Sunday, February 03, 2008

In Defense of Senator John McCain

The conservative talk show hosts - with the exception of Bill Bennett - have been excoriating John McCain.

A summary comment might be that they can't imagine how any Ronald Regan style conservative could possibly support McCain. Let's examine some of their complaints.

Sean Hannity, sounding like a paid political consultant instead of a radio and television personality, whines that McCain should have criticized Nancy Pelosi et al for their failure to support the troops fully, as opposed to criticizing Donald Rumsfield. This complaint would be risible except that is ineffectual. Let's reflect on what transpired. General Tommy Franks and Don Rumsfield had an impressive strategy for destroying the Iraqi forces and capturing Bagdad. From that point on, however, Rumsfield's performance deteriorated. Highly regarded General Anthony Zinni told everyone that holding the ground while rebuilding would take a minimum of 300,000 troops. Rummy wasn't having any of that, and Zinni was hidden deeper in the Pentagon than plans for particle beam weapons. Larry Lindsay, Bush's economic advisor, stated that the war might cost $100 billion. He was looking for work in two weeks. Paul Bremer was installed as Iraqi Czar, and quickly revealed an ego that makes Don Trump appear modest.

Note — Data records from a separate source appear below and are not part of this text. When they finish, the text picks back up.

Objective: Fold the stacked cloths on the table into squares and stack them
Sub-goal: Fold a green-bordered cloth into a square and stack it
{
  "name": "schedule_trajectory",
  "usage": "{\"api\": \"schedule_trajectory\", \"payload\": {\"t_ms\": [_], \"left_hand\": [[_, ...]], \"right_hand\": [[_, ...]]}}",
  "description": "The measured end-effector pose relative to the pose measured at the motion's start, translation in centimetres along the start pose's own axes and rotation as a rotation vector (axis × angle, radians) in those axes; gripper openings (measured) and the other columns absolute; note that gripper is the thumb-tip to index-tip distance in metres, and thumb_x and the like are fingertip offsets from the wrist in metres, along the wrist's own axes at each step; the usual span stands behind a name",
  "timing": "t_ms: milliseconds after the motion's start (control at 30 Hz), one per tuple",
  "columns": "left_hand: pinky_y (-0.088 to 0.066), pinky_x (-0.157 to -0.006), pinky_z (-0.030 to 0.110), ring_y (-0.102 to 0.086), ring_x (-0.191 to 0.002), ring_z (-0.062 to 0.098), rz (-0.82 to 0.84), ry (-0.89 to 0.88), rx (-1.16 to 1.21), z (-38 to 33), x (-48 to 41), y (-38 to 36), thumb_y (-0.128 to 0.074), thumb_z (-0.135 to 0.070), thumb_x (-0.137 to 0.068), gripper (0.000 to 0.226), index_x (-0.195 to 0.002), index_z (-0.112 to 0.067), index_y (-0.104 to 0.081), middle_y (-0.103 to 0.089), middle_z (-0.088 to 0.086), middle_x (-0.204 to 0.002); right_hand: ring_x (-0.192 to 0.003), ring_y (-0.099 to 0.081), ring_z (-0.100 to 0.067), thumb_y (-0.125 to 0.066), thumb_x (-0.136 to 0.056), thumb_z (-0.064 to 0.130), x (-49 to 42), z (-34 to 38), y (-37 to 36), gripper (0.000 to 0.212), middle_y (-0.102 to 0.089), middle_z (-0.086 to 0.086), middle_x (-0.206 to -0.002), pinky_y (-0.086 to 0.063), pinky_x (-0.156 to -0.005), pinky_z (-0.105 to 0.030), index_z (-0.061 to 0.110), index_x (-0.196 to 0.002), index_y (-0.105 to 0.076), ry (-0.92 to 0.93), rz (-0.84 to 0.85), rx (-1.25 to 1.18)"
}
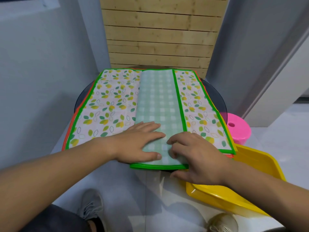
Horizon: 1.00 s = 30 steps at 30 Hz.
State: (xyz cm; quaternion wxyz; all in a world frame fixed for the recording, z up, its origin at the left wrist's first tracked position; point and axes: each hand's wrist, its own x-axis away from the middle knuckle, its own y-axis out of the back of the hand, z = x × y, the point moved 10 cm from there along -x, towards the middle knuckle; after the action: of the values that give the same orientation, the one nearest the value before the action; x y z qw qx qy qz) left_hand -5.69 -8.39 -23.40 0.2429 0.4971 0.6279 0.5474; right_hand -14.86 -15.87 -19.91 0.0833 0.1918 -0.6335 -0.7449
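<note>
pale wood slat panel (158,36) straight ahead of me, btwn grey-white walls (41,64). white glossy floor (275,139). round dark glass table (215,96) in front; pink plastic stool (240,129) by its right edge.

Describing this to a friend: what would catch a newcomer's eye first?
A green checked cloth lies folded in a strip down the middle of the leaf-print cloth. The left hand presses its near end; the right hand pinches it. A yellow tray sits near right.

Two grips at lower centre: left grip (140,143), right grip (195,158). One check cloth (158,101), one leaf-print cloth (107,104), at least one orange-edged cloth (73,126) beneath. One yellow tray (250,166), one pink stool (239,129), one round worktop (215,96) — and two shoes.
</note>
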Motion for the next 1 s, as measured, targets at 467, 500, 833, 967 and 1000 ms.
{"api": "schedule_trajectory", "payload": {"t_ms": [467,500,833,967,1000], "left_hand": [[-0.035,-0.101,0.007,-0.055,-0.113,-0.017,-0.108,0.127,0.87,2.3,0.2,2.4,-0.043,-0.059,-0.095,0.046,-0.118,-0.029,-0.07,-0.068,-0.024,-0.118],[-0.038,-0.105,0.015,-0.059,-0.114,-0.009,-0.159,0.133,0.999,2.9,0.2,2.9,-0.039,-0.063,-0.094,0.056,-0.116,-0.024,-0.072,-0.072,-0.017,-0.116],[-0.049,-0.103,0.026,-0.061,-0.123,0.01,-0.343,-0.016,1.143,5.6,-0.1,6.9,-0.059,-0.084,-0.069,0.091,-0.137,-0.023,-0.054,-0.066,-0.008,-0.133],[-0.053,-0.097,0.026,-0.064,-0.106,-0.005,-0.434,0.149,0.605,6.9,-0.6,7.5,-0.078,-0.03,-0.086,0.048,-0.131,-0.034,-0.06,-0.069,-0.021,-0.118],[-0.053,-0.093,0.022,-0.064,-0.101,-0.006,-0.449,0.187,0.574,7.3,-0.8,7.6,-0.075,-0.028,-0.089,0.039,-0.126,-0.033,-0.065,-0.07,-0.021,-0.114]], "right_hand": [[-0.089,-0.063,-0.014,-0.051,-0.093,0.052,-0.8,-1.6,2.5,0.03,-0.067,0.008,-0.096,-0.052,-0.074,-0.036,0.025,-0.092,-0.063,-0.054,-0.064,-0.182],[-0.088,-0.063,-0.01,-0.052,-0.093,0.053,-1.0,-2.1,3.2,0.03,-0.068,0.01,-0.096,-0.052,-0.075,-0.034,0.026,-0.094,-0.065,-0.084,-0.085,-0.211],[-0.066,-0.054,-0.007,-0.067,-0.087,0.041,-4.8,-8.9,10.6,0.023,-0.064,0.002,-0.072,-0.04,-0.057,-0.02,0.021,-0.077,-0.07,-0.403,-0.386,-0.488],[-0.061,-0.051,0.0,-0.074,-0.085,0.035,-6.1,-11.5,11.1,0.019,-0.065,0.003,-0.07,-0.041,-0.058,-0.019,0.019,-0.076,-0.071,-0.516,-0.508,-0.593],[-0.064,-0.053,-0.001,-0.075,-0.083,0.036,-6.2,-12.2,11.1,0.017,-0.066,0.004,-0.073,-0.043,-0.061,-0.02,0.02,-0.08,-0.072,-0.546,-0.558,-0.602]]}}
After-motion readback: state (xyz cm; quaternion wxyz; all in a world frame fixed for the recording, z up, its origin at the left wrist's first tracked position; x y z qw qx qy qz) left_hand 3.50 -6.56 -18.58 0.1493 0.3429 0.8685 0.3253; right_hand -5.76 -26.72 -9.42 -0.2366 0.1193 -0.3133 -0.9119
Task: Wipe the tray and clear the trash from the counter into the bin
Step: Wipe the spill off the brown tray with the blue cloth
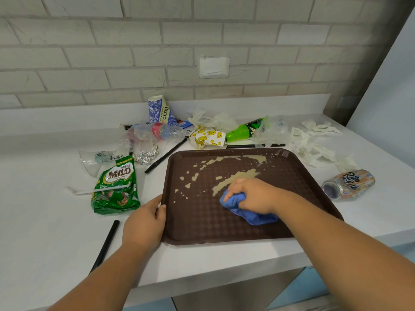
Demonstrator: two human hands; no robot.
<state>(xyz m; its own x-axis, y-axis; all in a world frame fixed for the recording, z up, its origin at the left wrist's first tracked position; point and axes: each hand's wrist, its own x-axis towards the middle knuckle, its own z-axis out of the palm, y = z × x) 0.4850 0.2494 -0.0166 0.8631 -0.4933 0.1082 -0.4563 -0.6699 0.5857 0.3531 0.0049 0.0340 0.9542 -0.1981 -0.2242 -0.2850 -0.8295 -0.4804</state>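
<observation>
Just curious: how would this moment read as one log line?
wiping tray | right hand grips blue cloth | left hand holds tray rim | spill present

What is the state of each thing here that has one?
tray: dirty, beige spill on its far half.
blue cloth: bunched, pressed on the tray by right hand.
left hand: grips the tray's left rim.
can: lying on its side.
green bottle: lying on its side.

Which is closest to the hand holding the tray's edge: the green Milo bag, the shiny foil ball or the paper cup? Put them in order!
From the left hand on the tray, in the head view:
1. The Milo bag, just to its left.
2. The foil ball, behind the bag.
3. The paper cup, farthest back.
</observation>
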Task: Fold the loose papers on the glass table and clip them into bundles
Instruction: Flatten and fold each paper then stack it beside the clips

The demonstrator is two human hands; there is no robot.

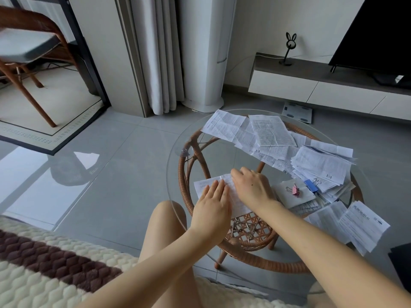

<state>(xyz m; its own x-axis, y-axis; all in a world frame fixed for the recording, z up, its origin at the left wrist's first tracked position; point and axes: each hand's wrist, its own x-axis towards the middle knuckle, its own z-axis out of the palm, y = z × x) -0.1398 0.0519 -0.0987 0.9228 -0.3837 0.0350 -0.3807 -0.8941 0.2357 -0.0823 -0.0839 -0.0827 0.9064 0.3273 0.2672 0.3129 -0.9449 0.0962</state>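
Paper (202,185), white, printed and creased, lies at the glass table's (222,156) near-left rim. The left hand (212,204) presses it flat. The right hand (252,187) bends over its far edge, grip unclear.

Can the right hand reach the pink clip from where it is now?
Probably yes. The pink clip lies uncovered on a white paper close beside the right hand, with nothing between them; the hand need only leave the sheet under it.
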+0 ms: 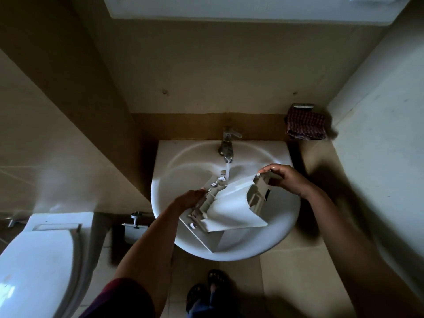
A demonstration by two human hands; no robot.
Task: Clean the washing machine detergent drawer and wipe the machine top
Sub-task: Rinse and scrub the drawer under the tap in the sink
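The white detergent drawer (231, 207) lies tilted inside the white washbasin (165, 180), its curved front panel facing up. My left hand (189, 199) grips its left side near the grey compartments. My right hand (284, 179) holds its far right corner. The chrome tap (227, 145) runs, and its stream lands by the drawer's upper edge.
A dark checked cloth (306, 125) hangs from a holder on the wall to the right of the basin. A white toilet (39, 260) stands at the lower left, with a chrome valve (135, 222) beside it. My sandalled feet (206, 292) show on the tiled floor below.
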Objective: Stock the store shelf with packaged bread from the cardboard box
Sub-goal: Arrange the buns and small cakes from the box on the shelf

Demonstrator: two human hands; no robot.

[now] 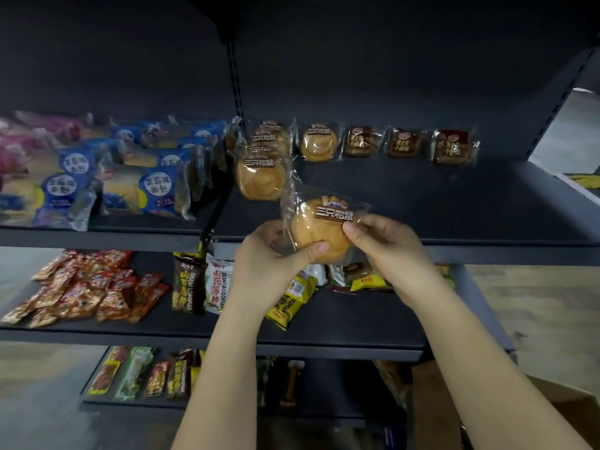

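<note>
Blue-wrapped bread packets are stacked at the left of the dark metal shelf, a pile of clear-wrapped round buns beside them. A round golden bun in a clear plastic wrapper is held over the shelf's front edge, gripped by the curled fingers of the left hand and pinched at its right edge by the right hand. Brown bread packets are lined along the back.
</note>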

So, what would Sean Hannity have a Senator with military service do? Watch an inadequate force of U.S. service members get killed and maimed and criticize the Democrats? With what purpose? The party of military hero John Kennedy and staunch military supporters like Sam Nunn and Scoop Jackson is long gone, and everyone knows it. The Democratic party has become the appeasement party. Criticizing a peace at any price party for not supporting a war doesn't accomplish anything. No, McCain did the right thing and took the problem on like a leader, speaking truth to power. In other words, he did what was right for America, even if it brought opprobrium to him from his party affiliates.

Hugh Hewitt, whom I consider the thinking conservative's talk show host, has a number of problems with McCain, including, his support for campaign spending limits under the eponymous McCain Feingold. Sorry Hugh, but nobody cares. Obama raised $34 million in January. Obviously raising money hasn't been too seriously affected by the law change.

Much has been made about McCain's support for global warming initiatives. That criticism could be leveled at most of the current (and former until the crushing 2004 election defeat) Republican members of Congress. Repubicans (certainly as opposed to Conservatives) had four years in control of all elected branches, with plenty of time to pass some meaningful energy legislation - e.g. - fast track authorization of nuclear powerplants; instead they chose to go a on a spending frenzy. Singling McCain out on that doesn't accomplish much.

Rush Limbaugh, as well as others, attacks his record on immigration. I agree that McCain, unfortunately like our President and almost every other elected official, has been wrong on that issue, so we've got one serious negative.

But here is the key for those of us who can support him without reservation: McCain was right on the war. For most of us conservatives, that carries a lot of weight. All these other issues don't carry the same importance: right on the war drawfs campaign spending reform. A commitment to stay as long as it takes crushes making a judgement error on one Supreme Court nominee. Right on the war trumps silly thinking on global warming.

We understand that different issues don't all have a value of one: survival of the republic matters forever; the rest are temporal.

That is why the conservative pundits are missing the election trend: most of us realize that all these other issues are unimportant in comparison to a potentially multi-generational war with Muslim extremists.


shua d nedy said...

Very good rundown on the whole issue of McCain's criticism of the way the Bush administration handled the war.

As for judges, I really don't see why McCain would be any less trustworthy on this issue than any other Republican president.

James said...

No matter who the Republicans nominate, it is very unlikely they will keep the White House. The only chance they have to keep it is if John McCain is the nominee, and Hillary Clinton is the democratic nominee. To win in November, it is essential that the independents and Reagan Democrats cross over. They might do that for McCain. Another essential is that Huckabee be on the ticket with McCain because he has to get those votes. McCain won't take him, though, unless he gets Huckabee to drop the talk about the "fair tax" and amending the constitution to prohibit same-sex marriages.